SkyCity lifts annual profits by 8pc

File photo / Dean Purcell
File photo / Dean Purcell

SkyCity Entertainment Group, the casino company in talks with the government to build Auckland's convention centre, lifted annual profit by 8 per cent, meeting guidance, on growth from New Zealand's largest city and a gain from the Rugby World Cup.

Normalised net profit, which strips out one-time items and adjusts for its theoretical win rate, rose to $141.4 million in the 12 months ended June 30, from $130.9 million a year earlier, the company said in a statement. Sales rose 8.4 per cent to $950.7 million.

Earnings were in line with SkyCity's guidance in May for profit in the "low $140 millions" and just below the market consensus of analysts of $142.6 million. Reported net profit rose about 13 per cent to $138.5 million.

The company's flagship Auckland casino and hotel complex benefited from "significant growth" in non-gaming revenue due to the RWC, lifting sales by 14 per cent to $527.4 million, SkyCity said.

Gaming revenue in Auckland rose 10 per cent, which the company attributed to the success of its private gaming rooms.

"The four Horizon private gaming salons and seven suites have proven to be highly popular with international, mostly Asian Chinese customers," the casino operator said. "We have expanded our sales network in Asia to maintain growth in FY13 and beyond."

The Darwin casino and hotel boosted sales by 3.8 per cent to A$117.9 million and earnings before interest, tax, depreciation and amortization by 1.2 per cent to A$34.7 million. Darwin returned to growth in the second half of 2012 and the outlook for full-year 2013 is "positive," it said.

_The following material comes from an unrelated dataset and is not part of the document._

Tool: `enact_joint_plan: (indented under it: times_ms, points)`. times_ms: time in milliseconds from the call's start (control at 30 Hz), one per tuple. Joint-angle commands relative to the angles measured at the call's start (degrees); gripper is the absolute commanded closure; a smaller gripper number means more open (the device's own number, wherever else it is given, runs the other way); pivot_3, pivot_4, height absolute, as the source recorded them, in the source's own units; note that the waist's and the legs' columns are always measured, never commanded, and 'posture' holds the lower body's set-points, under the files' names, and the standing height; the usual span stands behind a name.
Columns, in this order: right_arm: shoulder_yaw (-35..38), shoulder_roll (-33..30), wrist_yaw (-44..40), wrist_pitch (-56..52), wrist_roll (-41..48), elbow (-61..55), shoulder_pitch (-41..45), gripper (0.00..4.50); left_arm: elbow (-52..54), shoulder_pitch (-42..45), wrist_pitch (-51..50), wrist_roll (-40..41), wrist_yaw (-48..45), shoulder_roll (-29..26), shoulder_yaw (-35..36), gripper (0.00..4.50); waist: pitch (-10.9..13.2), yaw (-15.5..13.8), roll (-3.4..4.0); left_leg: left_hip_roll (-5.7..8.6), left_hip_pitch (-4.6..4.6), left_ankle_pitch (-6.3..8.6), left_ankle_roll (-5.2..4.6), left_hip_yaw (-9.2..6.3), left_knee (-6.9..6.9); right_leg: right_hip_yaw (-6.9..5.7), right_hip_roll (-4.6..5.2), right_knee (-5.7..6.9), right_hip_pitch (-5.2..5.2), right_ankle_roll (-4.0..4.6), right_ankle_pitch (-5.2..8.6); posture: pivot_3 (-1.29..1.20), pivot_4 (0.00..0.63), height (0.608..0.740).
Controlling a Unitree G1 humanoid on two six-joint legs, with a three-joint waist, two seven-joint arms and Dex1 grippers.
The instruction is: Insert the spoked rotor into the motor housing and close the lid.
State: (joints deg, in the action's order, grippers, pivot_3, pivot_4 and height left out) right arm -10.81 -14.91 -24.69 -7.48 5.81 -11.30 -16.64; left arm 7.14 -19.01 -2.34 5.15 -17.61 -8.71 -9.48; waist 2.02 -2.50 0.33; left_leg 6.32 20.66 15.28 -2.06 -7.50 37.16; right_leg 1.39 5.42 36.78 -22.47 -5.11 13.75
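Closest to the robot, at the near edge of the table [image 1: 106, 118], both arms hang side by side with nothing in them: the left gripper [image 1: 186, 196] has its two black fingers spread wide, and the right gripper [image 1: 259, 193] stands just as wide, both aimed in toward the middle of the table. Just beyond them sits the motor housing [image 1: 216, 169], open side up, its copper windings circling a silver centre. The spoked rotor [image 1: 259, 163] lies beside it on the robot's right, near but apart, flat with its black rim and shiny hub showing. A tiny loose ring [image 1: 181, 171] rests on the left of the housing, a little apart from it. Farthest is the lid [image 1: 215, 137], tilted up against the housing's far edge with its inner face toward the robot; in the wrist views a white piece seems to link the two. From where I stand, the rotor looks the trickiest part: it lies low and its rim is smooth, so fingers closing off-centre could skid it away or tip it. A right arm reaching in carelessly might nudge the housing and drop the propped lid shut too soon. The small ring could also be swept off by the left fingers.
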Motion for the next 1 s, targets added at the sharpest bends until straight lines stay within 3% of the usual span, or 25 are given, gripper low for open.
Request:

In Adelaide, sales rose 2.6 per cent to A$160.8 million and ebitda edged up 1.9 per cent to A$36.7 million.

SkyCity's Hamilton casino lifted sales by 8.8 per cent to $52 million.

The Christchurch casino continues to face "challenging" trading conditions following the city's 2010 and 2011 earthquakes. Full-year sales fell 9.7 per cent to $5.6 million and ebitda also fell 9.7 per cent to $5.6 million, it said.

The recent release of the Christchurch Central Recovery Plan should provide "further clarity around the rebuild of the city, with the planned convention centre and other civic buildings within the proximity of the casino," it said.

The casino operator "aims to conclude negotiations with government on the New Zealand International Convention Centre development and expansion and regulatory reforms." Earlier this year it entered negotiations to build a $350 million international convention, the details of which are under wraps due to its commercial sensitivity.

The government is offering to extend SkyCity's gaming licence, letting it lift its number of pokie machines, in return for the company footing the bill for the centre's construction and operation. Brokerage Goldman Sachs estimated SkyCity would need 350 to 500 extra machines to profit from the deal, generating as much as $46 million of revenue in the first full year of operation.

The first six weeks of the financial year have "started well" with normalised revenue up more than 5 per cent on the previous period. "The comparative period will be more challenging due to the rugby world cup 2011 impact in the full-year 2012,' it said.

It will pay a full year dividend of 8 cents a share, taking the full-year dividend to 17 cents. It will be paid on Oct.5.

Shares of SkyCity fell 0.8 per cent to $3.55 and have gained almost 4 per cent this year. The stock is rated 'outperform' based on the consensus of nine recommendations compiled by Reuters.